London, Aug 30 (IANS) A probe was launched after a child in Italy was born with brain damage as doctors attending on the mother who had gone into labour came to blows over the need for a caesarean section, a media report said Monday.
Laura Salpietro, 30, had her womb removed after the birth. Her husband claims this took place almost an hour and a half late because of the brawl, The Guardian reported.
Her son had two heart attacks shortly after the birth and is still in a drug-induced coma.
Both doctors have been suspended, and the incident, at the Policlinico Hospital, in Messina last Thursday, is the subject of four investigations — by the hospital authorities, a local prosecutor, the regional health authority, and the ministry of health in Rome.
One of the doctors involved and the head of the hospital’s obstetrics department have denied a link between the fight and the subsequent events.

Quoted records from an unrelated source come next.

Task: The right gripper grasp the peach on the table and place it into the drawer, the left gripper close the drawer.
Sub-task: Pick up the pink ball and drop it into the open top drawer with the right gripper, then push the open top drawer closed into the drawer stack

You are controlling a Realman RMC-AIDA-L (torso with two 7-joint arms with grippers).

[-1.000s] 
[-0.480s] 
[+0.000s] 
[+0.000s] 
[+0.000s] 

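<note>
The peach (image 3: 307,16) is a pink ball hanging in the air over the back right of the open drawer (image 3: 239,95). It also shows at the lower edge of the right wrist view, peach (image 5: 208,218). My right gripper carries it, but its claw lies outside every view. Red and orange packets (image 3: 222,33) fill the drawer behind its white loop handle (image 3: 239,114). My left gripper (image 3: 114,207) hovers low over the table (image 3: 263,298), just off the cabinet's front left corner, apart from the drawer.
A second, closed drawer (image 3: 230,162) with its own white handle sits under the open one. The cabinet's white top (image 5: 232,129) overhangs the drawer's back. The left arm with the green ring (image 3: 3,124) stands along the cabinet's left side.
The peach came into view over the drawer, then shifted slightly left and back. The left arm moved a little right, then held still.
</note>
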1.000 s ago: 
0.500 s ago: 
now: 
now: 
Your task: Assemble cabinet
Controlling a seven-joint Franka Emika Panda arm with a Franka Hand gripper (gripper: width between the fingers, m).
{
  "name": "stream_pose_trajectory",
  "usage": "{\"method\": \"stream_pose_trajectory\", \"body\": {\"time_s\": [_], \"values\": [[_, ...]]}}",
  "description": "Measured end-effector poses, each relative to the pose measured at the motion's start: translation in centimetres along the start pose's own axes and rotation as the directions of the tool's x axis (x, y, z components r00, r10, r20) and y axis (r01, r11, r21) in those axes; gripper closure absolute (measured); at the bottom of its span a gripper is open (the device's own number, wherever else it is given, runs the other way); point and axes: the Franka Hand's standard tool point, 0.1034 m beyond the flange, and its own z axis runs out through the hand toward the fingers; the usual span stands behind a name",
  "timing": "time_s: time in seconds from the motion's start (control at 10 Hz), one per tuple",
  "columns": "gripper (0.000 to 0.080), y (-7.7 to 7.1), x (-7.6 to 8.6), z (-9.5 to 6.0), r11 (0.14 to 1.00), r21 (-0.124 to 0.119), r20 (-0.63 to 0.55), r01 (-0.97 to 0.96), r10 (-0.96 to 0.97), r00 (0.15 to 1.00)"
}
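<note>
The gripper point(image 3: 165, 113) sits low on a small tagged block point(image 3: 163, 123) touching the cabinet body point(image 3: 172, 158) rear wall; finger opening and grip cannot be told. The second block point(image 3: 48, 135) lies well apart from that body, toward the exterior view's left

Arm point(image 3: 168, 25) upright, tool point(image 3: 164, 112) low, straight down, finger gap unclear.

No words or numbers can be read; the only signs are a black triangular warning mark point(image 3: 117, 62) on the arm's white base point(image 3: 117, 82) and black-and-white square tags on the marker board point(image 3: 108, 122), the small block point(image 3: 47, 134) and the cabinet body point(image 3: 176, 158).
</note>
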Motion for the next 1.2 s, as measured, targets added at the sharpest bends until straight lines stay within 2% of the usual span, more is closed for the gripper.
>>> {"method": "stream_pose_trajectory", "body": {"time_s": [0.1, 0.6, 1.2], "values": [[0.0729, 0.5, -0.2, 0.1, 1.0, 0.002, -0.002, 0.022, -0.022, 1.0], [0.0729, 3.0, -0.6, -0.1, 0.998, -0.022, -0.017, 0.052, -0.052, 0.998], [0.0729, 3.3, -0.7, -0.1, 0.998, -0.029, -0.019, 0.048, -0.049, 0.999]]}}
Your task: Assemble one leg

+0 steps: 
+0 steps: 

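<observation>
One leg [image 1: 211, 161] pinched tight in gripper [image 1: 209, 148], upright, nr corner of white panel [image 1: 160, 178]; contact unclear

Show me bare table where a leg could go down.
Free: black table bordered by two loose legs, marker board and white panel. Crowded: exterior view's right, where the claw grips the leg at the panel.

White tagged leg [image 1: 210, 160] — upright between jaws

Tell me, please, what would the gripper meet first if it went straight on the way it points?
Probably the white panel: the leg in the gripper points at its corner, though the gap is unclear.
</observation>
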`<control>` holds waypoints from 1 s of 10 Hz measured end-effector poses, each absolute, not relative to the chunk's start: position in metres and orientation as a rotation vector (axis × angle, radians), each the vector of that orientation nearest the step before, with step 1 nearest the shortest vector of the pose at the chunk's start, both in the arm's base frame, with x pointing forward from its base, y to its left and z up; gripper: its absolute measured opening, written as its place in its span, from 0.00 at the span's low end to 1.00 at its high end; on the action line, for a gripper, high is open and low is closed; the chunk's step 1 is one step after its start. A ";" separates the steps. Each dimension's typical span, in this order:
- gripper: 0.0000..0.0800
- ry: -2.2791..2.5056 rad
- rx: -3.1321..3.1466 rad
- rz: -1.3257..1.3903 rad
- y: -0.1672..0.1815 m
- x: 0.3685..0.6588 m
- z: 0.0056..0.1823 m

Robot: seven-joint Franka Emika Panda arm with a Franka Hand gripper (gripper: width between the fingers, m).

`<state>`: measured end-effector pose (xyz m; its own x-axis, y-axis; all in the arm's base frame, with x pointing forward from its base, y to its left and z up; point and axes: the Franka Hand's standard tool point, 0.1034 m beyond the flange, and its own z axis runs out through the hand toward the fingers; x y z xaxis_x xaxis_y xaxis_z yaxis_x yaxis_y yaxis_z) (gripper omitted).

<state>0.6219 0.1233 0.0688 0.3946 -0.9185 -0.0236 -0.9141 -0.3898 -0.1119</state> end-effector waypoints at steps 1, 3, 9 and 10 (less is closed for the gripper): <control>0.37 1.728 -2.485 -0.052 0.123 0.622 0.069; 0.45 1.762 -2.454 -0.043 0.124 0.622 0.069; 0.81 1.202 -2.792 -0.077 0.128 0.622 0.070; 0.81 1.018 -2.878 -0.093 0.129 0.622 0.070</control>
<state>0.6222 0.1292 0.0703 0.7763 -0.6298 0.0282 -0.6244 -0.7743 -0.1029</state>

But the woman’s husband, Matteo Molonia, said there had been no previous hint of complications. ‘The sonographic scans and clinical examinations had ruled out any health problems for my wife and son,’ he said.
He told the Ansa news agency: ‘My wife was already in the labour room when her gynaecologist, who followed her pregnancy, and another doctor began to argue. The dispute erupted when her personal gynaecologist suggested a caesarean and the other objected.’
Italy has one of the world’s lowest rates of maternal mortality, but also has one of the highest rates of caesarean section, amounting to 38 percent of all births.
The World Health Organisation’s target rate is 15 percent. It has been argued that one reason for that anomaly is the relatively limited use of epidurals in Italy, which discourages women from vaginal deliveries.
But most explanations focus on the fact that caesareans are more profitable for doctors and make for easier planning for hospital administrators.
According to Italian media accounts, Salpietro’s gynaecologist, Antonio De Vivo, punched his hand through a window after his collar was grabbed by the second doctor.
Asked for a comment, De Vivo later said: ‘I merely say that in this matter I am the wronged party and I was attacked.’
Molonia, 37, a private detective, was quoted as saying he saw De Vivo leave the labour room with blood dripping from his hand. ‘There is a gap that goes from 7.40 a.m., when the row blew up, to nine o’clock, when they operated on my wife. Why did all that time go by?’
The other doctor, Vincenzo Benedetto, said there had been ‘exaggeration by the media’, and that ‘everything happened with the greatest speed’.
He said the complications at the birth were due to a ‘pre-existing pathology’. The head of the obstetrics unit, Domenico Granese, said that the complications at the birth of Salpietro’s child occurred ‘not because of the row or because of any delay’.